Winner selected in American airship competition
By Ben Iannotta
June 14, 2010
June 14, 2010
The U.S. Army has selected Northrop Grumman to build the giant airships it plans to rush to Afghanistan as a new persistent surveillance technology, the Army confirmed today.
The Long Endurance Multi-Intelligence Vehicles (LEMVs) will be longer than a football field and they will be built to fly for three weeks at a time at an altitude of about 20,000 with a large complement of cameras and communications antennas.
Known as hybrid airships, they will combine the aerodynamic lift of forward movement with lift from a lighter-than-air gas.
Northrop beat Lockheed Martin Skunk Works for the agreement.
Northrop Grumman will manufacture up to three of the airships — pronounced LEM VEES — under the $517 million agreement, the company said June 14. The agreement calls for Northrop to design, develop and test at least one of the airships over the next 18 months, “and then transport the asset to the Middle East for military assessment,” Northrop said.

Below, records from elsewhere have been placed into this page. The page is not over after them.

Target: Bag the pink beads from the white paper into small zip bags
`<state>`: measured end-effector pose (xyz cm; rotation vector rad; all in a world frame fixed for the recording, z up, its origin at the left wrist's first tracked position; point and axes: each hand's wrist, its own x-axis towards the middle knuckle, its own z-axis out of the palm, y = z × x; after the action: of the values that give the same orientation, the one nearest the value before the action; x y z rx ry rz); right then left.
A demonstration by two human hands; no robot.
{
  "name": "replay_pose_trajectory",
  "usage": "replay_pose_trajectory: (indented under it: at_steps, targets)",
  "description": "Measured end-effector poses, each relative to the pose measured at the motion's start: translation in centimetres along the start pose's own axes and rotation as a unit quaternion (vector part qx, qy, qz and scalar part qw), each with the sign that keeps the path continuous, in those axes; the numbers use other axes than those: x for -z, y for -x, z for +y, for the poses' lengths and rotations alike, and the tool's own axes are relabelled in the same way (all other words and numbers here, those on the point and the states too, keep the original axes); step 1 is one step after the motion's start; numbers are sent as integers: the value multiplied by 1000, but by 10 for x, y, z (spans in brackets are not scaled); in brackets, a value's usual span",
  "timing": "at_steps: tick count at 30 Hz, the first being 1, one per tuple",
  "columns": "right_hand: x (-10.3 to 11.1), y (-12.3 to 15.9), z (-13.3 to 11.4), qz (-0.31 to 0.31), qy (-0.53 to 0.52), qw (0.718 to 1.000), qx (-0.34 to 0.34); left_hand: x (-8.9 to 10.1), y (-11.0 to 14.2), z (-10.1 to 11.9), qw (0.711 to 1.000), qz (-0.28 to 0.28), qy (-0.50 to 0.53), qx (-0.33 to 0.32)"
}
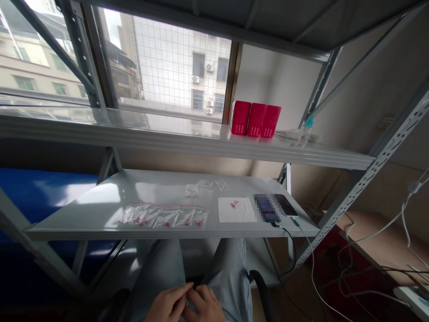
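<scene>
Resting over the jeans [229,277] | left hand [166,305], right hand [203,305] touching | fingers [203,293] curled, grip unclear

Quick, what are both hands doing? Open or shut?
Left hand: curled, partly closed; cannot tell if holding anything.
Right hand: curled, partly closed; cannot tell if holding anything.

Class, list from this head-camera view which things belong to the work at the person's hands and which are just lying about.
Belonging: left hand and right hand, together over the lap; clear zip bags with pink bits; white paper sheet with pink bits.

Lying about: three red boxes; plastic bottle; two phones.
</scene>
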<state>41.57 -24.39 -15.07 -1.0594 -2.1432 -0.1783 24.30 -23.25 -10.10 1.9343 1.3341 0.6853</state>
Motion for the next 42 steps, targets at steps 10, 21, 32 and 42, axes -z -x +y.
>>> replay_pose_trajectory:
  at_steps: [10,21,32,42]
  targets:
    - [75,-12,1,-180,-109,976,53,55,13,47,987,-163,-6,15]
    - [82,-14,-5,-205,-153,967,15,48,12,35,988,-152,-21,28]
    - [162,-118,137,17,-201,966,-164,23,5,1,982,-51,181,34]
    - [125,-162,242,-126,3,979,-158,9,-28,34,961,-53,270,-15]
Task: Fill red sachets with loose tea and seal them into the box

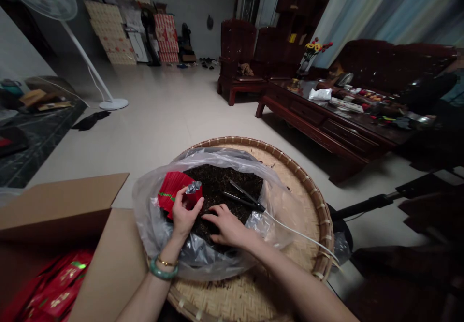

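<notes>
My left hand (184, 215) is closed on a small red packet (194, 199), whose silver foil mouth points up. Dark loose leaves, like tea (210, 179), fill a large clear plastic bag (152, 182) with its rim rolled open. Over the leaves is my right hand (228, 227), fingers curved and apart, their tips touching or just above the leaves. Beyond it lies a black two-armed clamp tool (243, 197) with a white cord, its jaws spread. A fanned stack of red packets (170, 189) rests inside the bag at the left.
Under the bag is a round woven bamboo tray (308, 182). A cardboard box (116, 259) at the left holds many red packets (61, 288). A black stand arm (369, 205) reaches in from the right. Farther off are a wooden coffee table (319, 124) and a white fan (87, 65).
</notes>
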A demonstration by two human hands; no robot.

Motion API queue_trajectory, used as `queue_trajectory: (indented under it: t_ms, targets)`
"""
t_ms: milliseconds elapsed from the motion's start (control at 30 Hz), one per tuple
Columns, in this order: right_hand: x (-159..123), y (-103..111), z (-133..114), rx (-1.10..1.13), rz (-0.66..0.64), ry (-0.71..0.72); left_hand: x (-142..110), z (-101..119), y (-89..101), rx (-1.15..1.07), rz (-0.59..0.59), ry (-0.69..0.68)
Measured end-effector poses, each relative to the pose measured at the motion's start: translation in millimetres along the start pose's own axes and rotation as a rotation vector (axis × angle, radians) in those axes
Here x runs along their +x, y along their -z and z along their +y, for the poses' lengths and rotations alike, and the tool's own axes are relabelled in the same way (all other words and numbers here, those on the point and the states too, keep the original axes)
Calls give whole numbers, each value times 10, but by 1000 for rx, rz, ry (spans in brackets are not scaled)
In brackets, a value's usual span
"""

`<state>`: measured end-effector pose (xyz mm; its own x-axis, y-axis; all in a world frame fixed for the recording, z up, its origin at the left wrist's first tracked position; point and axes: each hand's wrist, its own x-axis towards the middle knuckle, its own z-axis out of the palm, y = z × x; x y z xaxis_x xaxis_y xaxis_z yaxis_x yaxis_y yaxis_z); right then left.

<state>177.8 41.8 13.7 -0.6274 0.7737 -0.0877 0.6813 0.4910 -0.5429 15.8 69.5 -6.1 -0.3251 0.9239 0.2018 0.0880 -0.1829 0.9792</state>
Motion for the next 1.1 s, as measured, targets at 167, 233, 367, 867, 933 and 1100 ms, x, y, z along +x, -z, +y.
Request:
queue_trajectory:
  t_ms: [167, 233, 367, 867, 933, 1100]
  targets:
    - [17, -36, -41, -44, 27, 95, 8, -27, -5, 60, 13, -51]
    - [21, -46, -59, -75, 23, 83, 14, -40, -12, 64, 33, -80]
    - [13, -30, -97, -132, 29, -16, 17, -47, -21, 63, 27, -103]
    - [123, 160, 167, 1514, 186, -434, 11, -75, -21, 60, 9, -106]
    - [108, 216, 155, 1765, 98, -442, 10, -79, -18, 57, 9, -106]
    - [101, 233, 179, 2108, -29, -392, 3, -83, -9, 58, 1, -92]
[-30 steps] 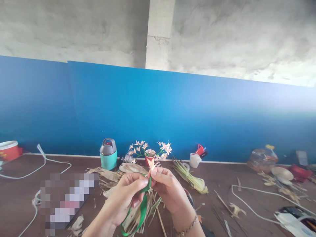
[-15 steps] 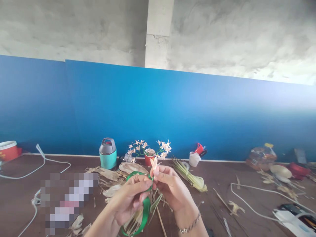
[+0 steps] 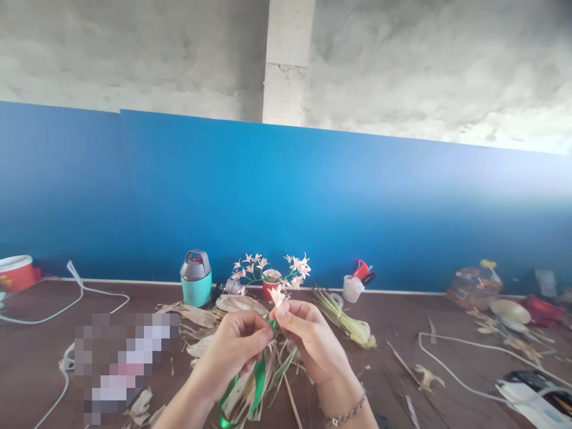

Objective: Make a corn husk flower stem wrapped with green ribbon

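Observation:
A small pale flower [image 3: 276,296], made of husk-like petals, stands upright at the fingertips of my right hand [image 3: 310,339], which is closed in a pinch on it. Just below the bloom, my left hand [image 3: 239,348] pinches a green ribbon [image 3: 259,381] against the stem. The ribbon's loose length loops down under the left palm. Both sets of fingertips nearly meet and hide most of the stem. Behind them, a red pot [image 3: 270,290] holds curved green stems with several similar flowers [image 3: 298,269]. Dried husks [image 3: 239,304] lie beneath and behind my hands.
On the brown table [image 3: 384,393], a teal jug [image 3: 196,287] stands back left. Right of the flowers are a husk bundle [image 3: 346,322] and a white cup [image 3: 353,288] of tools. White cables [image 3: 456,381] run along both sides. A blue partition [image 3: 286,196] closes off the back.
My left hand has shifted up slightly, its fingers curling closer to the flower base. The flower has tilted a little left and lower, and the ribbon loop has swung left.

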Available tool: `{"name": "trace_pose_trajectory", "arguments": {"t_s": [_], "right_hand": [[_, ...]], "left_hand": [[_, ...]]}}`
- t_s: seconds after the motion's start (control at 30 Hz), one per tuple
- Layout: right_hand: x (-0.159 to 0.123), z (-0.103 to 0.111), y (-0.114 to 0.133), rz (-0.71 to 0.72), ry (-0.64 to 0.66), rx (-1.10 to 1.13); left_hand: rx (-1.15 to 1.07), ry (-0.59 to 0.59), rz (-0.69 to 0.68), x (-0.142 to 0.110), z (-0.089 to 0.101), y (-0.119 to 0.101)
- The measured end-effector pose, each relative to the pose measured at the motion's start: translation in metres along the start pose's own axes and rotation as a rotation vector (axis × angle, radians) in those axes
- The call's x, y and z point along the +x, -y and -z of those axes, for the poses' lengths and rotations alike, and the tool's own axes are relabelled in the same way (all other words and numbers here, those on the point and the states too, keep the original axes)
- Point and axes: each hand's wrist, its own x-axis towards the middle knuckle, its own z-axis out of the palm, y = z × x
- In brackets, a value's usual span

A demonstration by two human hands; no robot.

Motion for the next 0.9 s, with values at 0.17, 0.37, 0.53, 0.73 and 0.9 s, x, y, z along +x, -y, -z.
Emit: {"name": "trace_pose_trajectory", "arguments": {"t_s": [0.17, 0.37, 0.53, 0.73, 0.9], "right_hand": [[0.001, -0.003, 0.000, 0.035, -0.024, -0.064], [0.002, -0.004, -0.002, 0.040, -0.013, -0.036], [0.006, -0.003, -0.008, 0.030, 0.000, 0.011], [0.009, -0.002, -0.010, 0.026, 0.000, 0.038], [0.009, -0.001, -0.009, -0.013, 0.062, 0.090]], "left_hand": [[0.105, -0.100, -0.082, -0.009, -0.004, -0.009], [-0.056, -0.047, 0.003, -0.005, 0.000, -0.006], [-0.201, -0.044, 0.048, 0.005, 0.002, 0.003], [-0.303, -0.028, 0.083, 0.009, 0.004, 0.008], [-0.377, 0.035, 0.152, 0.008, 0.004, 0.006]]}}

The selection was confirmed by Army spokesman John Cummings of the U.S. Army Space and Missile Defense Command in Alabama, which will oversee the work.
The Army is calling the deal an agreement, rather than a contract, because the LEMVs will be procured under a provision of U.S. acquisition law, called other transaction authority, which allows the Defense Department to hire companies not normally eligible to join defense manufacturing teams, Cummings said.
Northrop’s main partner, the British company Hybrid Airship Vehicles, would not have been eligible under a traditional contract approach, Cummings said.